At present, there are no known studies at the national level concerning the interplay of individualism, masculinity, uncertainty avoidance and perceptions of caregivers. However, possible links can be found in existing literature. Cultures with strong individualistic tendencies have been said to emphasize personal achievement and self-sufficiency [24]. Such cultures define the self as an independent, autonomous and distinct unit. Self-reliance is considered a strength, while seeking help is thought to imply weakness [25]. In contrast, cultures that lean towards collectivism generally espouse interdependence and group solidarity [26]. There are studies on how collectivistic systems and individualistic systems differ vastly in terms of expectations to provide care for the family [27]. Specifically, individualists are more likely to view caring for one’s parents as burdensome and prefer to rely on formal services. Meanwhile, caregiving in collectivistic societies is anchored in sociocultural beliefs surrounding familial obligations [27]. Research on the relationship between individualism–collectivism and perceptions of caregivers is scant. Nevertheless, scholars have alluded to the individualistic aversion to caregivers [24, 28, 29]. Specifically, freedom in individualistic societies involves giving and receiving as little care as possible [29]. Not only do these societies reject the notion of interdependence, they may also fear that the short-term need for assistance will lead to chronic dependence [28]. In such a situation, care recipients are deemed morally defective [28] while those who engage in caring practices are seen as undesirable [24]. Conversely, caregiving is an unquestioned norm in collectivistic cultures that prioritize familial responsibility [16]. We hypothesize that countries with higher individualism scores will be associated with negative sentiments towards caregivers (Hypothesis 1).

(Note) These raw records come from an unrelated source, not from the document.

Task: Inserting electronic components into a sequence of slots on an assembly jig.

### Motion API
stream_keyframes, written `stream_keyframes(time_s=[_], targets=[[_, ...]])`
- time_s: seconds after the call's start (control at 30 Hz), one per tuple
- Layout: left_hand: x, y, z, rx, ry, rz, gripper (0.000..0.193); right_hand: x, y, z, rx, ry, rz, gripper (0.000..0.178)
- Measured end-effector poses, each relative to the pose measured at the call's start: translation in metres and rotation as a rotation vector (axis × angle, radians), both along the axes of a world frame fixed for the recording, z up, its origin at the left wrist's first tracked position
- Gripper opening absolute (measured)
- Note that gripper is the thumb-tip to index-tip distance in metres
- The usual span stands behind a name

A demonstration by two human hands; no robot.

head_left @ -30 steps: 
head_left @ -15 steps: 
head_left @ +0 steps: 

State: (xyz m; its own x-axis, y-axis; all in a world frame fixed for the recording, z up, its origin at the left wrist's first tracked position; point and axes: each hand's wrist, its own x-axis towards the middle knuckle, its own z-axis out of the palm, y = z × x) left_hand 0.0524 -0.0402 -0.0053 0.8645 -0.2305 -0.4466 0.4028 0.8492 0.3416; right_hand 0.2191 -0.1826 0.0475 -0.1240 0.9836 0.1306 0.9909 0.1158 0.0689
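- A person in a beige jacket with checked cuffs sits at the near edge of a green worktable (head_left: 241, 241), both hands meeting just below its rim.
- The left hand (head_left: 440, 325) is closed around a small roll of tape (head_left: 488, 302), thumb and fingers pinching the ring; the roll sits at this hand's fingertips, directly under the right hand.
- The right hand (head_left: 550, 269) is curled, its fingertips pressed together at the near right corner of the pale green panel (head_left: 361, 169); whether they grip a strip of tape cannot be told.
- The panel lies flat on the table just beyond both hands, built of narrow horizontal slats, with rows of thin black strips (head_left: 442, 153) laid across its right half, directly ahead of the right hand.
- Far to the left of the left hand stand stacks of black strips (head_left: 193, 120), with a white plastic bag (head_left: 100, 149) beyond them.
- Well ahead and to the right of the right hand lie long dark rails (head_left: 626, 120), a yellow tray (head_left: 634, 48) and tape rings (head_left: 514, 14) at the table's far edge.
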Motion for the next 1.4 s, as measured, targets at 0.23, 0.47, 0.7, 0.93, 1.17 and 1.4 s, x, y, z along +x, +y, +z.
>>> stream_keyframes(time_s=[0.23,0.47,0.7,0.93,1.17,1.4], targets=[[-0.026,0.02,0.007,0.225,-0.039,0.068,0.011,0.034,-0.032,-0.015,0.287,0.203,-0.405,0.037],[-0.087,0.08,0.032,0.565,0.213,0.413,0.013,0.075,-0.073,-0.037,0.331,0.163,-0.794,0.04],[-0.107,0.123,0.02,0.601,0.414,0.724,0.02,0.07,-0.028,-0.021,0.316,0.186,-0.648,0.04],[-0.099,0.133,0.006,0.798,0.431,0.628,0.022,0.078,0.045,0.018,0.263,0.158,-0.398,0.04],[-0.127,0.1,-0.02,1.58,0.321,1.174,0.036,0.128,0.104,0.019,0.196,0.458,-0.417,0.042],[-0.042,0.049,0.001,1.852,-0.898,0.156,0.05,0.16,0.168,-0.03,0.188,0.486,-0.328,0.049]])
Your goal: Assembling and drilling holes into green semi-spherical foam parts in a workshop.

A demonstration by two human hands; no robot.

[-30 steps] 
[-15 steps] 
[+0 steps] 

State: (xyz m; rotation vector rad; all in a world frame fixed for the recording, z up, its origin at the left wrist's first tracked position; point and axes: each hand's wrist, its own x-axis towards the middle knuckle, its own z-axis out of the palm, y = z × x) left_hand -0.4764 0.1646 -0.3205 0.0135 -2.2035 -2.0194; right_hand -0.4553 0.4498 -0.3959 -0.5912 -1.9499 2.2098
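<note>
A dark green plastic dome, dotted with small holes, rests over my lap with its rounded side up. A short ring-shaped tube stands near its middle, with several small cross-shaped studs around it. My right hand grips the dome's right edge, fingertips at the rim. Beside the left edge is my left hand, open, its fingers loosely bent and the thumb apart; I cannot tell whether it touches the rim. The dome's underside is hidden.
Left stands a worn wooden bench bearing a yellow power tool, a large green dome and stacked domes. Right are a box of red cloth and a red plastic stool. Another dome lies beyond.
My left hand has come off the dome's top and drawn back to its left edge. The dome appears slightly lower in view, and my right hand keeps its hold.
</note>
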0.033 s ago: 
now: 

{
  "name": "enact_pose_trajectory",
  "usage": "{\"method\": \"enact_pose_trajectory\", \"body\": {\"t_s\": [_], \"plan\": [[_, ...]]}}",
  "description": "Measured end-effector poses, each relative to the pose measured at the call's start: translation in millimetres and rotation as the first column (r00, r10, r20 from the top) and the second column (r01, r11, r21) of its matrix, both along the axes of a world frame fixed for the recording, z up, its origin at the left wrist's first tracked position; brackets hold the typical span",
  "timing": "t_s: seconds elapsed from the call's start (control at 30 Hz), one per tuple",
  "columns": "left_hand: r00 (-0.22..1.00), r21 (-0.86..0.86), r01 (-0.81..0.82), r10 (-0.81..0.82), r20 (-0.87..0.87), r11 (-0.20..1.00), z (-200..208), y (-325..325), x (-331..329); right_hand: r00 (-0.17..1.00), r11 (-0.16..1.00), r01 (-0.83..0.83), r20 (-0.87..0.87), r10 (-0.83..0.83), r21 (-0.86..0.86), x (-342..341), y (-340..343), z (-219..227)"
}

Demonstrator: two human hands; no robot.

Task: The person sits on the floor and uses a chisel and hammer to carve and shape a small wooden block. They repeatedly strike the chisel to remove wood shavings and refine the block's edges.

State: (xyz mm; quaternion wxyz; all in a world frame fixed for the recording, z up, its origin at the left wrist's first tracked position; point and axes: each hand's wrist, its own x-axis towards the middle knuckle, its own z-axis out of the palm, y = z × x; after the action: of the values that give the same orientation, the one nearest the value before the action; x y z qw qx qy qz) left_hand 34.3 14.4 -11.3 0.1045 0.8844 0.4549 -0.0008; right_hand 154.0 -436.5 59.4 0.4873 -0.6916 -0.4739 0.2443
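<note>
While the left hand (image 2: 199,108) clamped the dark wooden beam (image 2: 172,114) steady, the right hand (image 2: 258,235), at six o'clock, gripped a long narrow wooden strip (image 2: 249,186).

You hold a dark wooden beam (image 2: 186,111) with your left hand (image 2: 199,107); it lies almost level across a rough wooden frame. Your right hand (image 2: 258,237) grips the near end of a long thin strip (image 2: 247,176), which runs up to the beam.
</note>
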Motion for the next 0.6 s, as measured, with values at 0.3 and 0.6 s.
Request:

The majority of research pertaining to the masculinity–femininity dimension is situated in the context of advertising, business, decision-making and organizational behavior [30]. Masculine societies prize ambition and competition, while feminine societies are oriented towards cooperation, modesty and quality of life [23]. Thus far, no explicit link has been made between the degree of masculinity of a country and perceptions of caregivers. However, it is well documented in the literature that caregiving is a responsibility that tends to fall on the shoulders of women [6], and such work often goes unacknowledged [1]. Given how women’s care work is systemically undervalued, we hypothesize that countries typified by a high degree of masculinity will be associated with negative sentiments towards caregivers (Hypothesis 2).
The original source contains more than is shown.